The other side knows that whoever controls the narrative wins the battle. So why haven’t they won?

The reason is pretty simple: we have always had a handful of defenders from Senators Bayh and Dole to the founders of the academic licensing profession like Howard Bremer and Niels Reimers, to dedicated public servants like Norman Latker, the patent counsel at NIH who realized potentially important discoveries that could save lives were wasting away under the pre Bayh-Dole policies.

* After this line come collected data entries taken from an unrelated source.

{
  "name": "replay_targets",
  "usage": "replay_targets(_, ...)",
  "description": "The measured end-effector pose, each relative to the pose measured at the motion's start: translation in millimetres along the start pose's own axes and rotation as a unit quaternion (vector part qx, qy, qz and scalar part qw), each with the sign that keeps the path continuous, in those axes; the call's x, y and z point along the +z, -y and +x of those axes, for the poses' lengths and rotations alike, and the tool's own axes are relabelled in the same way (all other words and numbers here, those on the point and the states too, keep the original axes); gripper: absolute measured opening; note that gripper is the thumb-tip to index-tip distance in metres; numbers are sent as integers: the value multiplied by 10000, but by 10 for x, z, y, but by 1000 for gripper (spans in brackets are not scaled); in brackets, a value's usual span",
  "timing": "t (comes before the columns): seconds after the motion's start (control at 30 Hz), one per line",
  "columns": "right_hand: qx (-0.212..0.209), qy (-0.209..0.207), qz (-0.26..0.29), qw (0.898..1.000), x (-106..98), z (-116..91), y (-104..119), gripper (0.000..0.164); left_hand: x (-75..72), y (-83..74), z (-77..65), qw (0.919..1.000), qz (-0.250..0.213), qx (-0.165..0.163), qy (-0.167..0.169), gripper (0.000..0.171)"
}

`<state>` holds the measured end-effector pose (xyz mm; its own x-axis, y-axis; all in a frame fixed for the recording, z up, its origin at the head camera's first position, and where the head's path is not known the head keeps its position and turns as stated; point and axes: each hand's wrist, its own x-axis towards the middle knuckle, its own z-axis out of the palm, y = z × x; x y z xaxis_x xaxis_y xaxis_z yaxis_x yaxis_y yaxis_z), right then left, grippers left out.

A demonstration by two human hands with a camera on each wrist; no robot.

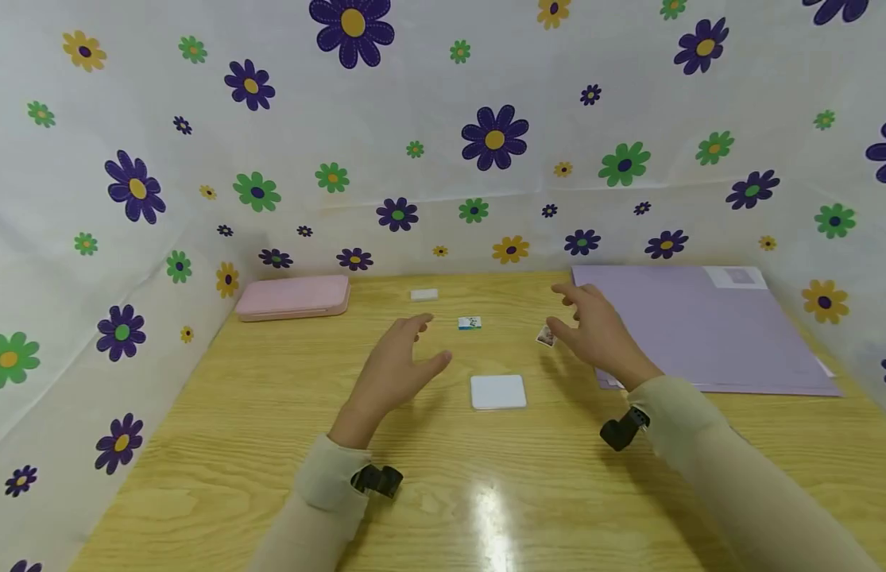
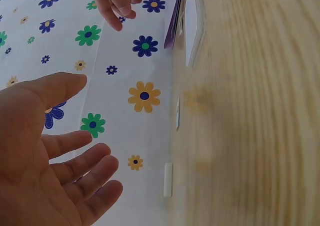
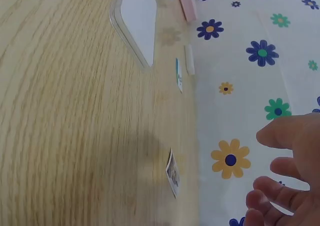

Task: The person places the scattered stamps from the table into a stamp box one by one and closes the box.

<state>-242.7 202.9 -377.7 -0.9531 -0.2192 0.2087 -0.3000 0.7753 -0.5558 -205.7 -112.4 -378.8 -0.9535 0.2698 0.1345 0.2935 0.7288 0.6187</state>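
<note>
My left hand (image 1: 391, 372) hovers over the table with thumb and fingers spread apart, holding nothing. To its right lies a white rounded rectangular slab with a clear edge (image 1: 498, 392). Beyond that sits a small white card with a blue-green strip (image 1: 470, 323). My right hand (image 1: 601, 334) is also raised, its fingers loosely bent and free of any object. Just below its thumb, a small photo-like picture (image 3: 173, 174) lies on the wood, partly covered by the thumb in the head view. A small white block (image 1: 424, 295) rests farther back.
A pink zipped case (image 1: 294, 298) lies at the back left of the wooden table (image 1: 257, 445). At the back right is a large purple folder (image 1: 707, 342) with white paper edges showing, close beside my right hand. A flower-printed white cloth (image 1: 414, 103) hangs behind and at the sides.
</note>
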Motion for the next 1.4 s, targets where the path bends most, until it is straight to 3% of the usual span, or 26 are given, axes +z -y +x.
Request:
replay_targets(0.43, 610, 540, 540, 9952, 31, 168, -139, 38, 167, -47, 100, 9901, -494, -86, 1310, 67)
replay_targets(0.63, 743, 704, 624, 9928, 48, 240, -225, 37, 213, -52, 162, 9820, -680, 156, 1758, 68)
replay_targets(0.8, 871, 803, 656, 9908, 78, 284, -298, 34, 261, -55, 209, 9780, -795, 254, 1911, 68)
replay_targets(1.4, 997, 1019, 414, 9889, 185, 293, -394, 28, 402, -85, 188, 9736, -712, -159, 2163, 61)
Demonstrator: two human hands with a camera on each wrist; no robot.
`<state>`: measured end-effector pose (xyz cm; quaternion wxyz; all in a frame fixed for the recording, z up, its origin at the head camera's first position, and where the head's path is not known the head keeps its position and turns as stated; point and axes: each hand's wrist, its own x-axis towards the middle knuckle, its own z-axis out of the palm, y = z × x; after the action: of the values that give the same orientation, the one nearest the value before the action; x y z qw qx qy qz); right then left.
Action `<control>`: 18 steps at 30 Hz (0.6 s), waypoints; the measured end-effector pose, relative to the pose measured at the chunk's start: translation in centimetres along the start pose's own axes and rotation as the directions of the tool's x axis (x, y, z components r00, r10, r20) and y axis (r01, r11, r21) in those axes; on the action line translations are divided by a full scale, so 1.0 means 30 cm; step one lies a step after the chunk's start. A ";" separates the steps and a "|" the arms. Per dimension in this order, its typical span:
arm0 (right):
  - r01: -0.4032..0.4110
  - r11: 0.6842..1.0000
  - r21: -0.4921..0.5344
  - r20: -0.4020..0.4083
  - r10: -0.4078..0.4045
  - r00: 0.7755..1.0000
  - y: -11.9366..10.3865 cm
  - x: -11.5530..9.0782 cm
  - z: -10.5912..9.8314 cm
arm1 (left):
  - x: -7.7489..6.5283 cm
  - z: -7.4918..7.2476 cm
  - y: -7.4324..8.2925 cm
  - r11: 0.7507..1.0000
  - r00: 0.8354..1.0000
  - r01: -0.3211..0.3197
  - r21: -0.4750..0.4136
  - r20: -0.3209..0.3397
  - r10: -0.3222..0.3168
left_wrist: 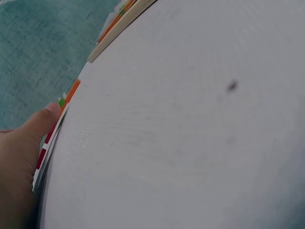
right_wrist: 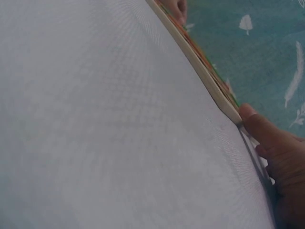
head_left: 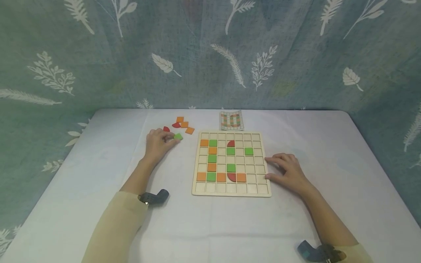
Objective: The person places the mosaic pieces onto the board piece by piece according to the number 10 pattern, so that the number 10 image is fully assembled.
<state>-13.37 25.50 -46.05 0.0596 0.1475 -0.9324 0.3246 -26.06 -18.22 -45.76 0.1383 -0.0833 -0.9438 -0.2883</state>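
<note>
My left hand [head_left: 159, 144] is at the left of the table, pinching a green square tile [head_left: 178, 136] between thumb and fingers. In the left wrist view the thumb [left_wrist: 45, 121] meets the green tile [left_wrist: 61, 102] at its tip. A pale wooden grid board [head_left: 240, 191] lies flat in the middle, with orange and green squares and red quarter-rounds in some cells. The right hand [head_left: 287, 171] rests by the board's right side, its thumb and a fingertip touching the edge. In the right wrist view the thumb [right_wrist: 259, 126] lies against the board's corner.
Several orange squares [head_left: 189, 130] and red pieces [head_left: 176, 125] lie loose beyond the left hand. A printed pattern card [head_left: 231, 120] sits just behind the board. White cloth [head_left: 177, 233] covers the table, and a leaf-patterned curtain [head_left: 197, 80] hangs behind it.
</note>
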 end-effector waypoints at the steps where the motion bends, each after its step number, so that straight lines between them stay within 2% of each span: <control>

They created a counter narrative that without patent rights providing authorities and incentives for the private sector to take the considerable risk and expense of commercial development, federally funded discoveries were doomed to waste away as research papers, not products.  They supported their arguments with data and case histories proving the point. And they had one key advantage: what they said was true.

We now face the most serious challenge since Bayh-Dole was enacted. The Administration is considering a march in framework based on the narrative of our opponents that allows federal agencies to force universities to license copiers if someone feels a price isn’t “reasonable” —a completely undefined term.

Knowing our history isn’t a luxury—it’s a necessity. We have a great story to tell, but you have to know it. We also cannot expect that someone else will step into the breach. The consequences are too serious for the well being of our citizens and those around the world if we fail. Now’s the time to speak out with confidence.